UNICEF Acil Durumlar Direktörü Manuel Fontaine, “Çocuklar evlerinde, okullarda ve oyun alanlarında saldırı ve şiddete maruz kalıyorlar. Bu saldırılar devam ettiği sürece biz bunlara karşı duyarsız kalamayız. Bu insani olmayan durum yeni bir alışıldık durum haline gelmemelidir.”
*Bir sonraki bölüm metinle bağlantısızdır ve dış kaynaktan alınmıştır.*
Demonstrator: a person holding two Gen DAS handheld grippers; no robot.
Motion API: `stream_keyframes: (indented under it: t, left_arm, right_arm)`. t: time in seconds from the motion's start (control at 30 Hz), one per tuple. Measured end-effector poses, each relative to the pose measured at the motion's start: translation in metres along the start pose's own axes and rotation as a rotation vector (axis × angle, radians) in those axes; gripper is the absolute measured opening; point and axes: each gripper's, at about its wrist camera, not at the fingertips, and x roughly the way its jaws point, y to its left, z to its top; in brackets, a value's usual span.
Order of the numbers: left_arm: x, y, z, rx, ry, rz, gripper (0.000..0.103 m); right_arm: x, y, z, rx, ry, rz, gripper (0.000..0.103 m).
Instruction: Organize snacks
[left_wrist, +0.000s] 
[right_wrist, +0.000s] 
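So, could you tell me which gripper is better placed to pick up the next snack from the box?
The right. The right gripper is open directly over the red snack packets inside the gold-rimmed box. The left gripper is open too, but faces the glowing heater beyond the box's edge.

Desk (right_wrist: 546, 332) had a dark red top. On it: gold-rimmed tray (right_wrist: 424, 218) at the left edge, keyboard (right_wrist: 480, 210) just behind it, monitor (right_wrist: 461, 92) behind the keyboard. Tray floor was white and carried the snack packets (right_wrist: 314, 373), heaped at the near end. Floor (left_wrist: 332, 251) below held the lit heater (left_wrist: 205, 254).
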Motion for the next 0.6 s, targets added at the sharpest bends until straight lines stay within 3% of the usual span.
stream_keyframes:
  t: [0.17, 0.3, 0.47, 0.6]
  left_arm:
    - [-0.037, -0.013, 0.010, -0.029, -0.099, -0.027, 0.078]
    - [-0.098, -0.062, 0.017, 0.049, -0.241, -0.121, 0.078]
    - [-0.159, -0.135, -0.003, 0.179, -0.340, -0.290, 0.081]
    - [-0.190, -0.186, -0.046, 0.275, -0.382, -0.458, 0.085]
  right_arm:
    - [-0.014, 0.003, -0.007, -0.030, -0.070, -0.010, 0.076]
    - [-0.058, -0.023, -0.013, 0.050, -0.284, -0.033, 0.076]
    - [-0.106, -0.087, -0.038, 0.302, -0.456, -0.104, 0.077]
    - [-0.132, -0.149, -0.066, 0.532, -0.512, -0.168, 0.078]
Ne var ki bu vahşet tablosu dünyada pek çok insan için sıradan bir görünüm aldı. Yemen’de 1,000 gün süren çatışmalar esnasında en az 5,000 çocuk hayatını kaybetti yada yaralandı. Şu an 11 milyon çocuk insani yardım beklerken, 385,000’i tedavi görmediği takdirde beslenme yetersizliği nedeniyle ölüm tehlikesiyle karşı karşıya. Bu tablo, tarihin en kötü salgın hastalığı olarak tanımlanan koleranın ortaya çıkmasıyla daha da kötü bir hal aldı. UNICEF’e göre hastalık ortalama olarak her 35 saniyede bir, 1 çocuğu etkiliyor. Aynı kuruluşun yayınladığı başka bir rapora göre ise, 2 milyon Yemenli çocuğun okula gitmediğini ve 3 milyonunun da savaş esnasında doğduğunu gösteriyor.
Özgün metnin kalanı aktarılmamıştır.